Давид Флегер начал на все лады расхваливать детали.
— Это просто поразительно, что Ассад-бей знает даже то, как евнухи в гареме обращаются с женщинами, как делают сыр в горной деревне,
Вслед за Флегером выступил один из немцев, написавший докторскую диссертацию «Значение пейзажа в позднем творчестве Тургенева»:
— Я восхищен, господа! Герр Ассад-бей пишет так, как будто немецкий — его родной язык.
— Азиз, — обратилась к Домету Рита, — а вы не хотите сказать несколько слов? Ведь Восток — ваш дом.
Домет увидел, как Лина насторожилась и повернулась к нему. Всем своим видом она говорила: «Ну, вам же нравится. Ну, скажите, что нравится».
— Я испытываю двойственное чувство, — начал Домет. — В этой интереснейшей книге в самом деле много Востока. Может быть, даже слишком много. Такое впечатление, что автор хочет рассказать все, что он знает о жизни на Востоке, а это уже попахивает этнографией.
Ассад-бей поежился. Лина сердито поджала губы и отвернулась, но Домет не мог остановиться:
— А главное — автор сделал отрицательным героем армянина. Это коробит, когда вспоминаешь, что турки сделали с армянами. И еще…
— Во-первых, — резко перебил Домета Ассад-бей, — хорошо бы обойтись без политики.

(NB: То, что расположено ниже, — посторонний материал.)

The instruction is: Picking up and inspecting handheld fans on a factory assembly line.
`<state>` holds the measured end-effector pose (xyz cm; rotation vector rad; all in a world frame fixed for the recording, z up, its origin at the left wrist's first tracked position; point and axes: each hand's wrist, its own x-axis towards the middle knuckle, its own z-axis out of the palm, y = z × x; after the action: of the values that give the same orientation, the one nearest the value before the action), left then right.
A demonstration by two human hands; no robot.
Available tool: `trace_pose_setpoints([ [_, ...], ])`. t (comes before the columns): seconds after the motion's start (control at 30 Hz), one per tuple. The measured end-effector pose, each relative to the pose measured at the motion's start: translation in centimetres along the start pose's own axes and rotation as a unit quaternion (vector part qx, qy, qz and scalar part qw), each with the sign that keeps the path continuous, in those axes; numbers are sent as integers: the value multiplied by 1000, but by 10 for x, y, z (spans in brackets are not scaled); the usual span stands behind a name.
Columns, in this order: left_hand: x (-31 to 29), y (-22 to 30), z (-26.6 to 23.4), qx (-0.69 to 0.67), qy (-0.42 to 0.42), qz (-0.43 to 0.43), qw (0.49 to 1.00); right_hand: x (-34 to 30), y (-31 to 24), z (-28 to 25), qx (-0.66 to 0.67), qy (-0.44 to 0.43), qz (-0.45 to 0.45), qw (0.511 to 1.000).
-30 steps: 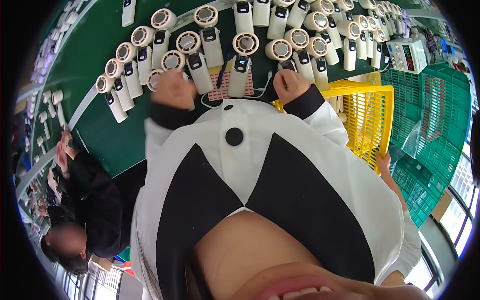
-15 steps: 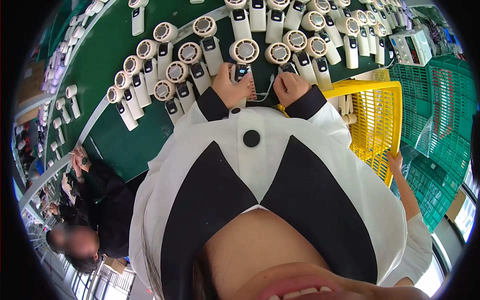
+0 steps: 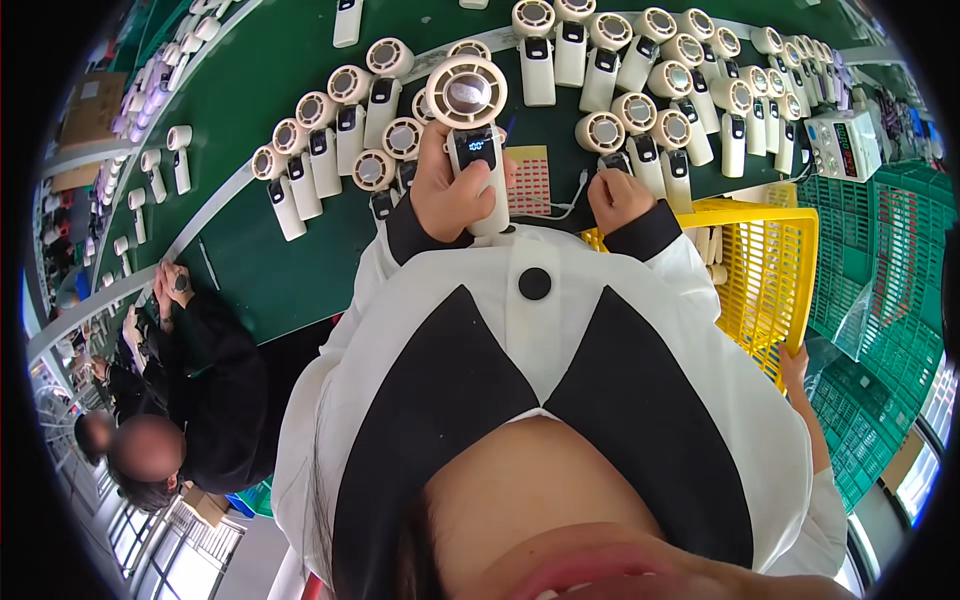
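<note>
My left hand (image 3: pixel 452 195) is wrapped round a cream handheld fan (image 3: pixel 497 205), its thumb on the front below the lit display. The round fan head (image 3: pixel 466 92) points up and away from me, above the green table. Further right, my right hand (image 3: pixel 620 200) is curled closed over the lower end of another handheld fan (image 3: pixel 601 132). What its fingers hold, if anything, is hidden. A white cable (image 3: pixel 582 180) lies between the hands, beside a yellow card with red marks (image 3: pixel 530 178).
Many similar fans (image 3: pixel 320 150) lie in rows on the green table (image 3: pixel 235 270). At right are a yellow basket (image 3: pixel 805 270), green crates (image 3: pixel 885 240) and a small device with a lit display (image 3: pixel 843 145). Another person (image 3: pixel 215 370) sits at left; someone's arm (image 3: pixel 800 385) reaches the basket.
My left hand has raised the fan and moved it left, uncovering more of the yellow card. The right hand stays beside the same fan. The whole view has shifted a little.
</note>
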<state>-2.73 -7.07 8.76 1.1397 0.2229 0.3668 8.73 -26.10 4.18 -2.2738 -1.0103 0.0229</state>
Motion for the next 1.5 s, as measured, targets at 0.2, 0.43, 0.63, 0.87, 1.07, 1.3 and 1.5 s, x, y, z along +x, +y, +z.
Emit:
trace_pose_setpoints([
  [0.2, -2, 5, -1, 7, 8, -4, 1000, 0, -2, -1, 12, -4, 9, 1000],
  [0.43, -4, 9, -7, -14, 75, 4, 997, 0, -2, -1, 6, -13, -1, 1000],
  [0.63, -24, 16, -71, -168, 174, 11, 970, -5, 5, 6, -29, -28, 2, 999],
  [0.87, -78, 60, -229, 311, 586, -57, 746, -6, 16, 16, -22, -39, 19, 999],
  [1.07, -93, 31, -326, 492, 559, -80, 662, -10, 27, 19, -16, -91, 36, 995],
  [1.3, -83, 16, -328, 668, 435, -44, 602, -13, 46, 26, 9, -104, 69, 992],
  [1.5, -53, 34, -259, 672, 547, 201, 458, -13, 53, 28, 8, -116, 39, 992],
])
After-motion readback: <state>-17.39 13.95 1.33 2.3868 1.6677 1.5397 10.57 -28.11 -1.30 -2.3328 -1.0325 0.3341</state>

Но уж если вы ее коснулись, вам следовало бы знать, что армяне собирались перебить всех турок и те просто их опередили. Во-вторых, позвольте спросить, кого вы хотели бы видеть в роли злодея? Араба? Русского? Немца? Еврея?
В комнате стало тихо. Лина смотрела в пол. Напряжение разрядил Фридберг.
— А кстати, почему у вас среди героев нет ни одного еврея? — спросил он. — Насколько я знаю, в Баку их — пруд пруди.
— Я хочу внести уточнение, — вмешался Головинкер. — В романе господина Ассад-бея евреи есть, и даже дважды: один раз они сошли с трапа в Баку, а второй раз над ними смеется Нино.
«Сумеречники» захохотали.
— Я тоже хочу кое-что сказать в связи с замечанием господина Фридберга, — раздался низкий голос немецкого доцента — специалиста по Достоевскому. — Не понимаю, зачем искать в романе евреев. Почему они там обязательно должны быть? Они что, пуп земли? Их всюду не любят, и это не секрет. Достаточно обратиться к великой русской литературе — скажем, к Достоевскому, Гоголю. Позволю себе спросить герра Домета, у него в Палестине арабы евреев любят?
Все повернулись к Домету.
— Нет, — ответил он.
— Вот видите, — обрадовался доцент. — Если писатели будут решать еврейский вопрос так же, как в Германии, это только пойдет на пользу мировой литературе.
Наступила гробовая тишина.
— Господа, — первой пришла в себя Рита, — вернемся к обсуждению книги.
— А разве мы не о ней говорим? — сказал с места Голданский. — Я не согласен с господином Дометом. Я, правда, на Востоке не был, но никакая это не этнография, а замечательный роман.